Task brief:
Reproduce exactly the line with "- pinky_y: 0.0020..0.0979" and every line that follows it below, up to and including the last one. Do not include pictures or anything else.

Data to examine section start

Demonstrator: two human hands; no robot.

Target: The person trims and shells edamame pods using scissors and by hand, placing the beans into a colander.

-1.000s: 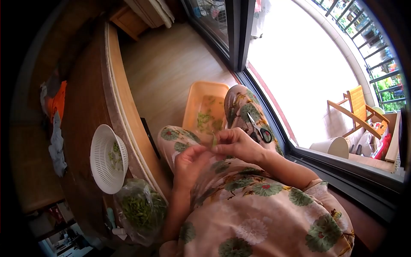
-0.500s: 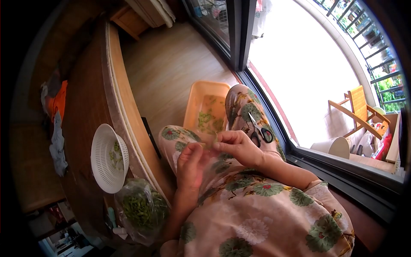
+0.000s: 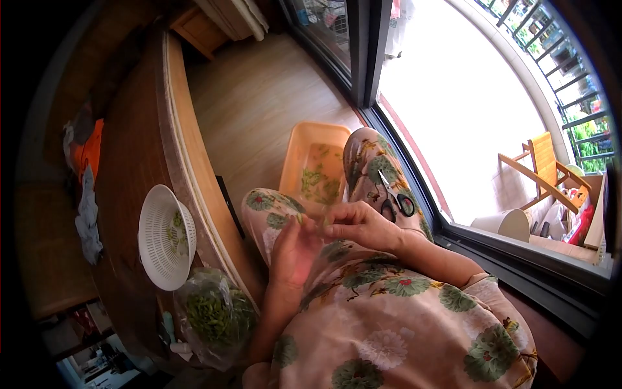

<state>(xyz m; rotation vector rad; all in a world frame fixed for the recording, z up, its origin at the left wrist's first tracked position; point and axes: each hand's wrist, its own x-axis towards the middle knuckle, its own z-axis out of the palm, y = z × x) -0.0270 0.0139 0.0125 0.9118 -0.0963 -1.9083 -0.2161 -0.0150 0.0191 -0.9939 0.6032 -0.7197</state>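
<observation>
Two tiny green pieces (image 3: 299, 220), mid-frame, one per hand
Left hand (image 3: 291, 251) and right hand (image 3: 365, 227) each have theirs pinched at the fingertips, scissors (image 3: 392, 196) lying on the leg right of centre, bagged greens (image 3: 210, 316) lower left, orange tub (image 3: 293, 159) above centre

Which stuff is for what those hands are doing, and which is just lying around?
Probably for the job:
- green bit at the fingertips of the left hand, right hand beside it
- plastic bag of greens
- white colander with green pieces
- orange tub with green pieces
- maybe scissors, resting on the right leg

Seemingly just lying about:
- wooden chair outside
- crumpled grey bundle
- orange bundle
</observation>
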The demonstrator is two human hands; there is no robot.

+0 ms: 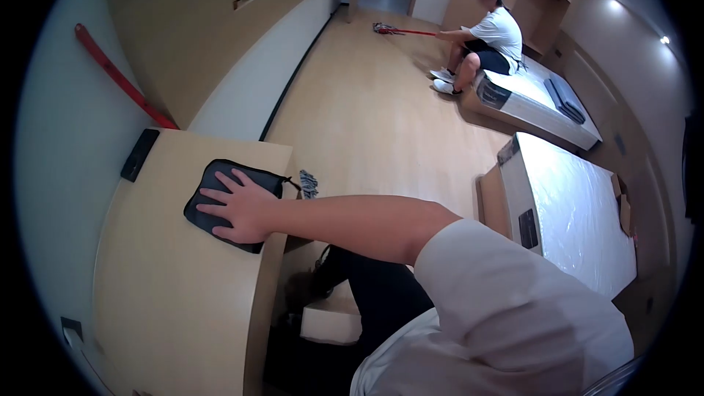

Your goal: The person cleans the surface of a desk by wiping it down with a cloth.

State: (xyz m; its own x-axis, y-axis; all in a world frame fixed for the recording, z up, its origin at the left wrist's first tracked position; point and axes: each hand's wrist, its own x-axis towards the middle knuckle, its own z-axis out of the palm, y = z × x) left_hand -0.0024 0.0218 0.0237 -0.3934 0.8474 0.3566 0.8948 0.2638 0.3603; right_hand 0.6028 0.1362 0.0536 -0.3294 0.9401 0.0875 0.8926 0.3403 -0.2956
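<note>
My right hand (246,210) lies palm down on a dark grey zippered pouch (260,178), its fingers spread apart. The pouch rests flat on a light wood surface (183,286), near its right edge, with a dark cord at its upper right corner. My right arm reaches across from the lower right, in a light short sleeve. My left hand does not show.
A black object (139,155) sits at the wood surface's far left corner. A long red strip (121,81) leans against the wall. A person (499,33) sits on a mattress, holding a red-handled mop (407,31). A plastic-wrapped mattress (572,205) lies right; a box (330,325) is below.
</note>
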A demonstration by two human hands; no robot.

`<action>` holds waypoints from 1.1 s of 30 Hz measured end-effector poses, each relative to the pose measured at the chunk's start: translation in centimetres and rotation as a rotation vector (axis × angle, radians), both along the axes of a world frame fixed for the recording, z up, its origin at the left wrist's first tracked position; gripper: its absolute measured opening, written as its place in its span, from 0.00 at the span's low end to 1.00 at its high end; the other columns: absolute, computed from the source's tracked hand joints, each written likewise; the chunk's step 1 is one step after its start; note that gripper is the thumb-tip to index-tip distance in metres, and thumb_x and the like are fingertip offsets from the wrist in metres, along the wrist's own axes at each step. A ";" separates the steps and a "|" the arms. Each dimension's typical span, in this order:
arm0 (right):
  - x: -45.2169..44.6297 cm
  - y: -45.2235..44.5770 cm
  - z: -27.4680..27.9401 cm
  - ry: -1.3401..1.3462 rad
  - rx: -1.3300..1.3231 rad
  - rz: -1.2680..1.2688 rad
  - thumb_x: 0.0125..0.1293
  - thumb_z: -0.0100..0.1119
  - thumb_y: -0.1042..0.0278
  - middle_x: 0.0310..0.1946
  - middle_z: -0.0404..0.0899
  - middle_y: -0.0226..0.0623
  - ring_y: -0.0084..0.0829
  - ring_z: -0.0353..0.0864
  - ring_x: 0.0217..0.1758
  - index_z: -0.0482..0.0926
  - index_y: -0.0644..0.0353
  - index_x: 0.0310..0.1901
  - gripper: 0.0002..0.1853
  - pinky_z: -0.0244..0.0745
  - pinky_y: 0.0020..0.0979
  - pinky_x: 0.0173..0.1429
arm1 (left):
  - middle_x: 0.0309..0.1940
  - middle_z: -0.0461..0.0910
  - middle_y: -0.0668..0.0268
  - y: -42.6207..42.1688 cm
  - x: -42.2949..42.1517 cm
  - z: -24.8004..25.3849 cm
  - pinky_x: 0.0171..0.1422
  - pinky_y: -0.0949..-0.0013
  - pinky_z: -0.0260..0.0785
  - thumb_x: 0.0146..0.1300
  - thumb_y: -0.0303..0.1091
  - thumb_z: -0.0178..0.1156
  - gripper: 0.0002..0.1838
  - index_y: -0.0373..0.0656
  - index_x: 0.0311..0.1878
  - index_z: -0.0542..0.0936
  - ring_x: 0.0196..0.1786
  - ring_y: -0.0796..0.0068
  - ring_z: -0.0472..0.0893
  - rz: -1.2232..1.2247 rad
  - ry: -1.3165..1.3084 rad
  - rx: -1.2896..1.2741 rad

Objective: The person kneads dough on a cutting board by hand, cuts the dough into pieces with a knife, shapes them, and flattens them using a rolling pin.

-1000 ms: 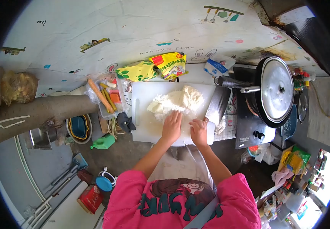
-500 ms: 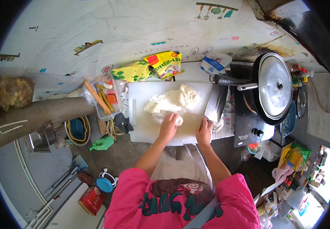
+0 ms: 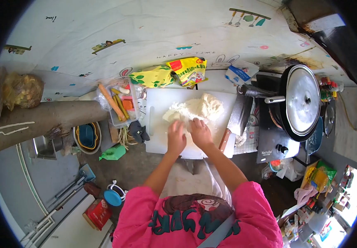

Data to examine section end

Completed exercise:
  - pinky_y: 0.0020..0.0979
  - pinky_x: 0.0173..0.1429
arm1 (left):
  - middle_x: 0.0309..0.1940
  - middle_z: -0.0461..0.0910
  - middle_y: -0.0668..0.0268
  - y: -42.6207..42.1688 cm
  - x: -42.2949..42.1517 cm
  - z: -24.8004..25.3849 cm
  - pinky_x: 0.0171..0.1422
  - pinky_y: -0.0949..-0.0013
  - pinky_z: -0.0260..0.0785
  - thumb_x: 0.0146..0.1300
  - thumb_y: -0.0303..0.1091
  - thumb_z: -0.0178..0.1156
  - gripper: 0.0002..0.1838
  - index_y: -0.0373..0.0656
  - index_x: 0.0311..0.1878
  - index_z: -0.0542..0.0936
  - ring_x: 0.0196..0.1786
  - ring_y: -0.0796..0.0068
  - ring_z: -0.0472..0.0893
  - rz: -1.2232..1.2247 rad
  - ry: -1.3165..1.3084 rad
  - rx: -1.2896..1.2741 rad

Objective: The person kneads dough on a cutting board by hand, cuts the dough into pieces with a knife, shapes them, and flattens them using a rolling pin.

-1000 ms: 
-500 ms: 
+0 ms: 

Work on this exercise is finished.